> [What is required]: Your job is to set down the stretch of entries that opens with the line containing "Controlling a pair" and closes with the line containing "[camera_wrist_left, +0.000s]". Keep both end lines, copy each exactly, and add nothing.
▽
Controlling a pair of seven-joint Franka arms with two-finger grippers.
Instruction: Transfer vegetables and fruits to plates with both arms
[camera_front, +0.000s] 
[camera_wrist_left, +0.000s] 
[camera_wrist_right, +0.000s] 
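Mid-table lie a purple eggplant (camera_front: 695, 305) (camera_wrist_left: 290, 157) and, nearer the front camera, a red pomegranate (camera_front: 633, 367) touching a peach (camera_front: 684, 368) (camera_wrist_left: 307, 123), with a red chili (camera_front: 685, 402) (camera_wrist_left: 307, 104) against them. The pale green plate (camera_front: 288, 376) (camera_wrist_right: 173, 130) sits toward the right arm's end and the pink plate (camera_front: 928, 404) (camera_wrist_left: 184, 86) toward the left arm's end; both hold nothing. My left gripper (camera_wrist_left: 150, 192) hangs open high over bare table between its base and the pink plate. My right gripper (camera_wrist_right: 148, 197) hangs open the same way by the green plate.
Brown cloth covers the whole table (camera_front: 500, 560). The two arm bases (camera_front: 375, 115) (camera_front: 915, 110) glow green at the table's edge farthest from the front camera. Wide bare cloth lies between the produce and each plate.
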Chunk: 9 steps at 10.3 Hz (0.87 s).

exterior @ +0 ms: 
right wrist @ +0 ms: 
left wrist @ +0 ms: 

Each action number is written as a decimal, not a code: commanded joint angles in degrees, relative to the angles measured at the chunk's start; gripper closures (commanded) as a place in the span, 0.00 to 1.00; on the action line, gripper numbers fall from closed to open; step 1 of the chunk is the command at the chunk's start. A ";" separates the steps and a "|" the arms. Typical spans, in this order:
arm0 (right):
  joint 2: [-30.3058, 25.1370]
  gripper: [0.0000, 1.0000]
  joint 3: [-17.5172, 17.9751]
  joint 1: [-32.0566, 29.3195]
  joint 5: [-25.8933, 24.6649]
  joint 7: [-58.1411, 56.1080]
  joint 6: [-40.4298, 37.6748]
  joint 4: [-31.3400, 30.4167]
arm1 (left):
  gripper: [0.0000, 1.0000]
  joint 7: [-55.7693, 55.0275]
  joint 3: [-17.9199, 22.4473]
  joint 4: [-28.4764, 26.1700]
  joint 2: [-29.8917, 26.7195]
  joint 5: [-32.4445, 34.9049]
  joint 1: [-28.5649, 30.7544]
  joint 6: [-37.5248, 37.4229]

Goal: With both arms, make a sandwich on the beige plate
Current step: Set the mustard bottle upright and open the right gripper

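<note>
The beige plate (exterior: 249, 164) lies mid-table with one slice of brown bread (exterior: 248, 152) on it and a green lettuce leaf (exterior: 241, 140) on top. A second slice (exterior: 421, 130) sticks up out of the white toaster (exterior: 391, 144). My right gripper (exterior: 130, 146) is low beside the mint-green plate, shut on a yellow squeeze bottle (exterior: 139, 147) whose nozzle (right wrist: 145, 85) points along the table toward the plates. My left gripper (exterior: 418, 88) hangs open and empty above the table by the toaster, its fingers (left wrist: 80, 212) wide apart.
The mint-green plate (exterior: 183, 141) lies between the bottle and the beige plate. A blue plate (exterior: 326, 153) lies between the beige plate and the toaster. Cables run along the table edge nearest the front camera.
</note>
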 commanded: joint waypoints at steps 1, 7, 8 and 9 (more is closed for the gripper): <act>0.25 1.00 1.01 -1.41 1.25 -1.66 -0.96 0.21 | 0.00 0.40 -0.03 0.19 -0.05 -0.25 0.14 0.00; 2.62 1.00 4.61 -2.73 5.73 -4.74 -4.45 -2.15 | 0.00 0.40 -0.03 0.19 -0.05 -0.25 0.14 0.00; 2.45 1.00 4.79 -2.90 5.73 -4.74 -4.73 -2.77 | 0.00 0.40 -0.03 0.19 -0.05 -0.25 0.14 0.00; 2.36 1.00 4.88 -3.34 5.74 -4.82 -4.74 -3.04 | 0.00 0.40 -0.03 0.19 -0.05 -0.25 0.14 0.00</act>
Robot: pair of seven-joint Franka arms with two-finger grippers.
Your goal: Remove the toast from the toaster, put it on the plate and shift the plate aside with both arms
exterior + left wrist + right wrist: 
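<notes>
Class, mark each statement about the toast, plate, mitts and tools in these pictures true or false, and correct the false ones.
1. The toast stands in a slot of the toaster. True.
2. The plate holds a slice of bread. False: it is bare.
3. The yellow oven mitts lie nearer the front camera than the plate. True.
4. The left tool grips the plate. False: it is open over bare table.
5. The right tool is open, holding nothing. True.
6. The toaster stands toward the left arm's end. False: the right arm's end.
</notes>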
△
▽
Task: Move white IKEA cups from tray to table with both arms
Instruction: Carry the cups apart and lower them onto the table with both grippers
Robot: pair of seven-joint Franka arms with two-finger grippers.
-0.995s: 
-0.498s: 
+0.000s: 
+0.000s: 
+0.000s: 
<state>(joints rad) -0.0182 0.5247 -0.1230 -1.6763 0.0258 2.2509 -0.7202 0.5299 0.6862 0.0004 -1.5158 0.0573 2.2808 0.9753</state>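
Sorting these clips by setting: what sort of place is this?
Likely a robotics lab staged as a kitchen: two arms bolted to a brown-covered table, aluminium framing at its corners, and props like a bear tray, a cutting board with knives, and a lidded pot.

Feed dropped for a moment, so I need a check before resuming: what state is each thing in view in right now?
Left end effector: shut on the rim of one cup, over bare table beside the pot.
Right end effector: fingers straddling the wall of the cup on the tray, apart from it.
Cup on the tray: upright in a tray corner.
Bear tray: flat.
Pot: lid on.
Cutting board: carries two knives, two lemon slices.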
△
> [Solution to the exercise]:
Controlling a pair of seven-joint Franka arms with two-finger grippers.
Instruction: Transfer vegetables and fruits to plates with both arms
[camera_front, +0.000s] 
[camera_wrist_left, +0.000s] 

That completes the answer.